Ледолом | страница 105
Тогда я непоколебимо верил, что такая красота должна принадлежать всем людям. Обществу. А не мне одному.
Об этом многолетнем увлечении я написал и выпустил отдельную книгу, опубликовал десятки газетных и журнальных материалов, организовал и провёл три выставки икон и древних русских книг на кириллице.
Цель проведения выставок заключалась в одном: призвать спасти от гибели как можно больше предметов старины, материальных свидетелей нашей истории, прошлого быта русского народа, не дать сгинуть тому, что по счастливой случайности дожило до наших дней. Хотя спасение бесценного наследия прошлых веков оказалось, как это ни странно и даже нелепо, впрямую сопряжено с карой за содеянное. Кстати заметить, содеянное совершенно законно. Хотя именно за это меня многократно пытались «запечатать» в тюрьму, а потом, семнадцать лет спустя, премировали. Но обо всём этом, на первый взгляд и здравый смысл абсурдных деяниях властей, будет рассказано далее. Пусть читатель извинит меня за повторы, но, как говорится: у кого что болит, тот о том и говорит.

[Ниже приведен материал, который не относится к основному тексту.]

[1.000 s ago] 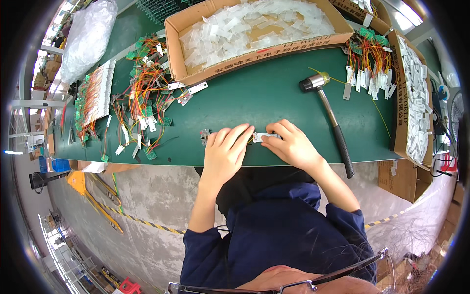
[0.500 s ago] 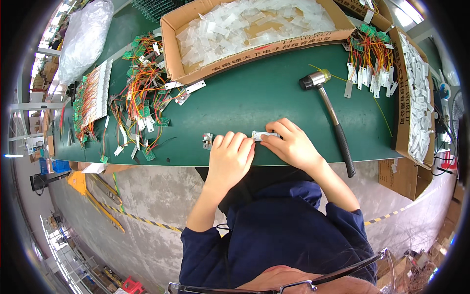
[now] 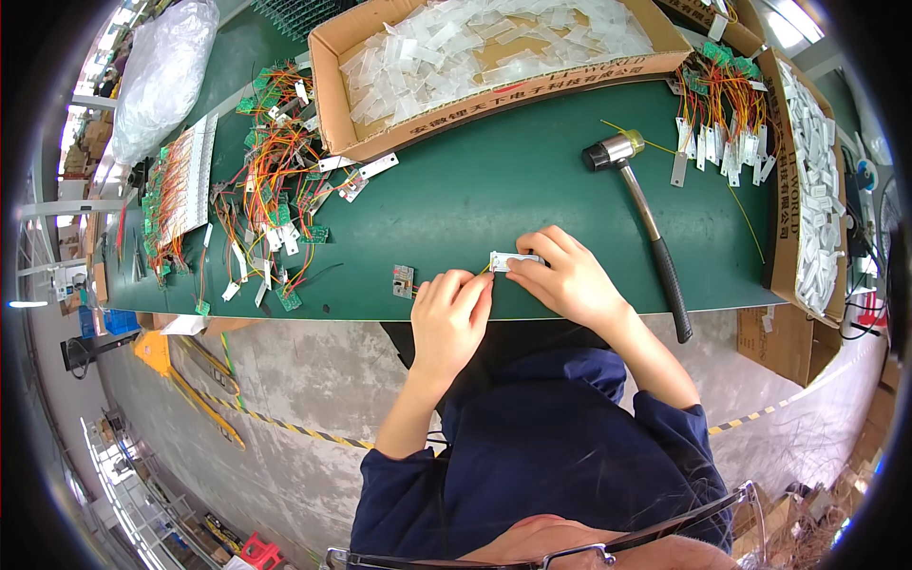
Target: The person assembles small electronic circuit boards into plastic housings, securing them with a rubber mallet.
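Observation:
Near the front edge of the green worktable, my right hand (image 3: 565, 277) pinches a small white rectangular plastic housing (image 3: 500, 259) between thumb and fingers. To its left, my left hand (image 3: 448, 309) has its fingers closed on thin wires (image 3: 485, 268); a yellowish length shows between its fingertips and the end of the housing. A small circuit board (image 3: 404, 281) with light parts on it lies just left of my left hand, and wire runs from it under the fingers. What sits inside the housing is hidden by my right fingers.
A mallet (image 3: 646, 228) with a black grip lies to the right, its handle over the table edge. Wired green boards are heaped at left (image 3: 271, 190) and far right (image 3: 731, 114). Cardboard boxes hold clear plastic pieces (image 3: 375, 142) and white housings (image 3: 779, 218).
My left hand has shifted slightly down and right, baring more wire by the housing. The circuit board has turned and now lies flatter. My right hand stays nearly in place.

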A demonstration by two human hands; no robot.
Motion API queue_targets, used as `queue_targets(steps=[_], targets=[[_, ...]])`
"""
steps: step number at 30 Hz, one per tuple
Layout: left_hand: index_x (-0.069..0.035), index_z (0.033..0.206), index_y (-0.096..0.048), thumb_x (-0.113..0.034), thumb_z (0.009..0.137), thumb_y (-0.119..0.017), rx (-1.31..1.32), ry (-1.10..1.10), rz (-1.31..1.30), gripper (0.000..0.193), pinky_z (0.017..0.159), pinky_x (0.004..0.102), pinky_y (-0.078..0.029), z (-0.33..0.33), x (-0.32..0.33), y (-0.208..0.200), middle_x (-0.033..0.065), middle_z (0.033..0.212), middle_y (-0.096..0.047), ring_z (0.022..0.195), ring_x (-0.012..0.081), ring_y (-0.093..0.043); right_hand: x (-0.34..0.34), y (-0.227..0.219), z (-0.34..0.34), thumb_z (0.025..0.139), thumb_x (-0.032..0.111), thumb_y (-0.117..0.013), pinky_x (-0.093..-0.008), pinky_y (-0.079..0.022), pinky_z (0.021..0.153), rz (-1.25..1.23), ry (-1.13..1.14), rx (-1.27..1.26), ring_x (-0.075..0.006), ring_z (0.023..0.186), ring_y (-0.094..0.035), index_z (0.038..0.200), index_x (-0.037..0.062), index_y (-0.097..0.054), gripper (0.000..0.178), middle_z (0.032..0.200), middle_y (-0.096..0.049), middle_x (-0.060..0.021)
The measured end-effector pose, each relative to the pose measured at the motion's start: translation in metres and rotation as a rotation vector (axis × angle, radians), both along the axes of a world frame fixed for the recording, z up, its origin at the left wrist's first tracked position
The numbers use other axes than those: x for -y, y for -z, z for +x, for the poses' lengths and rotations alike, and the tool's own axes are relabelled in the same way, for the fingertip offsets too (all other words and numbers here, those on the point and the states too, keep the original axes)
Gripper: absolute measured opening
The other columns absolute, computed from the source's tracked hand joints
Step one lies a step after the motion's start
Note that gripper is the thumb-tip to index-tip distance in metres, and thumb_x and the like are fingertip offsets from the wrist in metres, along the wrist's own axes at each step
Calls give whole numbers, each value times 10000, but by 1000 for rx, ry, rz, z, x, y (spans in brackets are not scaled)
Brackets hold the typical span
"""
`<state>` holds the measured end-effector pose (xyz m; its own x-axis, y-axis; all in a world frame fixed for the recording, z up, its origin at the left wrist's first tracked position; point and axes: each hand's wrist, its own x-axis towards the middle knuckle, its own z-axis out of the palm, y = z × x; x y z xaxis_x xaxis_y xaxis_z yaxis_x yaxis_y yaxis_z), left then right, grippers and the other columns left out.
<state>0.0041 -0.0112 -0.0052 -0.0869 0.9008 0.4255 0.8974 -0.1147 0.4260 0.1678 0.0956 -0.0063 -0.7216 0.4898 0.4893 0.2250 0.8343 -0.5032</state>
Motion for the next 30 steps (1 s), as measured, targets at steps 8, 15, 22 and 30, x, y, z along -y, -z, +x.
queue_targets(steps=[8, 15, 22, 30], targets=[[-88, 913, -677, -69, 760, -742, 62, -61, -4, 168, 632, 332, -383, 3, -2, 1, -6, 844, -590, 709, 181, -562, 0, -1, -1, 748, 102, -763, -354, -508, 669, -4, -2, -10, -242, 809, -570, 860, 37, -655, 169, 932, -582, -77], [-74, 1013, -659, -74, 758, -742, 70, 12, -38, 268, 699, 332, -404, -7, -9, -5, 7, 1057, -642, 834, 195, -583, -1, 0, -1, 747, 100, -763, -356, -509, 667, -10, -6, -12, -242, 805, -569, 856, 35, -651, 169, 934, -582, -78], [-72, 1107, -669, -64, 732, -746, 144, 173, -144, 384, 863, 336, -433, -23, -19, -9, 6, 1161, -654, 915, 213, -561, -1, 0, 0, 743, 95, -766, -357, -510, 673, -11, -6, -23, -242, 803, -570, 869, 37, -653, 180, 937, -581, -77], [-129, 1130, -681, -150, 730, -757, 62, 263, -253, 408, 893, 346, -414, -38, -28, -15, -39, 1230, -615, 914, 216, -498, -1, 0, 0, 738, 93, -770, -356, -511, 675, -10, -11, -23, -242, 800, -571, 878, 38, -660, 186, 940, -582, -74]])
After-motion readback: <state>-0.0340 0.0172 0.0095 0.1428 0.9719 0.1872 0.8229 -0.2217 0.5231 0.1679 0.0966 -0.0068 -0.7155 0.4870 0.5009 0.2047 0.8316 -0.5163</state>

А сейчас хочу завершить этот очерк эпизодом, который много лет оставался тайной от мамы, что почти невероятно: она, когда желала того, заставляла меня признаваться во всём, что от неё пытался скрыть и что она узнавала от других или догадывалась по особенностям моего поведения, — проницательная была женщина. И очень настойчивая.
…Так вот, через несколько дней после сожжения иконы, называвшейся Одигитрией, что на русском языке значит «Путеводительница» (о чём я узнал много позже, уже в конце шестидесятых, когда после окончания факультета журналистики Уральского государственного университета работал в областной газете корреспондентом и попутно пристрастился к коллекционированию предметов старины, повторюсь, даже тогда ни с кем из близких и знакомых не откровенничал настолько, чтобы проговориться о сожжении). Рана, нанесённая уничтожением чудесной иконы, понемногу с годами зажила, но образ, теперь уже, увы, несуществующий, часто возникал перед моим мысленным взором, как бы на экране памяти. Или во время повторных просмотров кинофильмов. И эта потеря щемила. Волновала. Я чувствовал себя виновным. Но скрывал я другое.
…Неожиданно Герасимовна встала с крылечка, на котором сидела, видимо поджидая меня.
— Егорка, — обратилась она ко мне, — жнаю, што вы шожгли швяту икону в пешке. Грех-от какой великай шодеяли! Жнаю, Надя на тот великой грех подвигнула и тобя. Но ты не горюй. Идём ша мной. Шпашти твою дущу бешшмертну помощ хошу. Вшё в энтой жижни — тлен, а душа — вешна.